「そういえば明日花」

 突然名前を呼んでくる疾風。

「はい」
「明日花は、これから少し下校時間ずらすといいよ。抜け道なら、教えるし」
「いいの!? 疾風」
「うん。俺はスマホあるし、そういうの分かるしね」

 ああ。なるほど受験生は塾とかのためにスマホがあるんだ。
 やっぱり大人だなぁ。

「僕だって仕事用にスマホあるぞ! 疾風!」
「はいはい、張り合わない。
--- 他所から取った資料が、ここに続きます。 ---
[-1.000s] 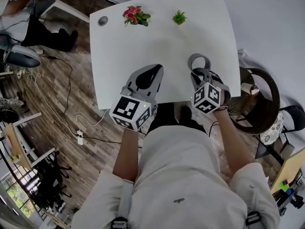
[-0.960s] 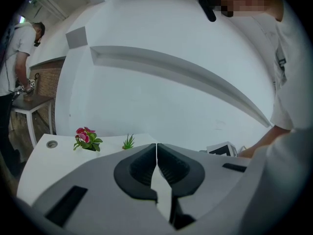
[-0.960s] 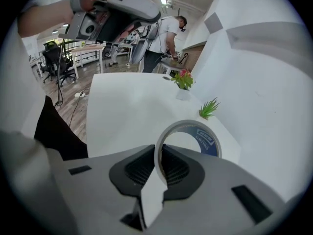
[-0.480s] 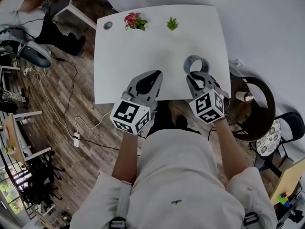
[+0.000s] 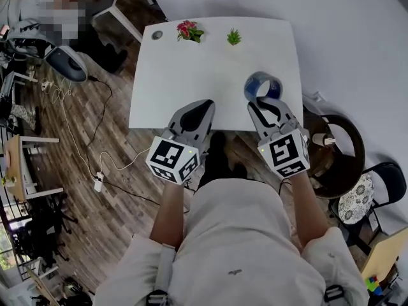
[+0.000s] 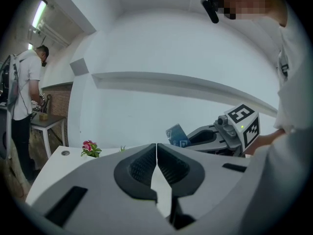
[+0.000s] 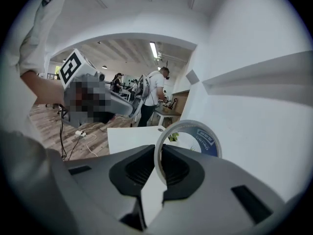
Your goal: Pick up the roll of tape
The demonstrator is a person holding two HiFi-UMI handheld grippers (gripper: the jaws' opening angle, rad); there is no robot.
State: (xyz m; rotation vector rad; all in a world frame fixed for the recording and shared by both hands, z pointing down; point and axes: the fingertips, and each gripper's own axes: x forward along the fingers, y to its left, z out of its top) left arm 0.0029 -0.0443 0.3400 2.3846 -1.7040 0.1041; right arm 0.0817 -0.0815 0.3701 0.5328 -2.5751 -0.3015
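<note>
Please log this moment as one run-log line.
right gripper: shut on roll of tape, held above table | left gripper: shut, empty

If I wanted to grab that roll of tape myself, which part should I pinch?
Pinch the thin wall of the roll of tape, one jaw through its hole, one outside, coming from the person's side. It is a hollow hoop, probably too wide to span; the right gripper holds it this way.

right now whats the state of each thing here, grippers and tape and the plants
roll of tape: on edge, clamped by its wall, off the table
right gripper: shut on the roll of tape
left gripper: shut, empty
pink flower plant: upright, at the far edge of the table
green plant: upright, same far edge
</note>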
稔」

 呆れ顔の疾風に、稔は不満そうに膨れている。いいなぁ、仲良いなあ。私もなれるかな。
 可憐ちゃんと、こんな感じに。どう見ても私と可憐ちゃんじゃ釣り合わないけれど……。
 すごく可愛いし、明るいし、優しいし。対して田舎者で、陰気な私。
 オシャレを今からしても、所詮私のオシャレは田舎にあるブティックやまだの服しかない。店長の山田のおばちゃんはママの友達だからそこで買った服は大切に着なくてはいけない。
 私はこのまま、どうなってしまうのだろう。
 
 不安で不安で仕方がないまま、人気のない道を疾風に教えてもらって独りで帰った。
 よどんだ空から、ぽつぽつと私の涙のような雨が降ってきて、塩からい味を口の中に落とした。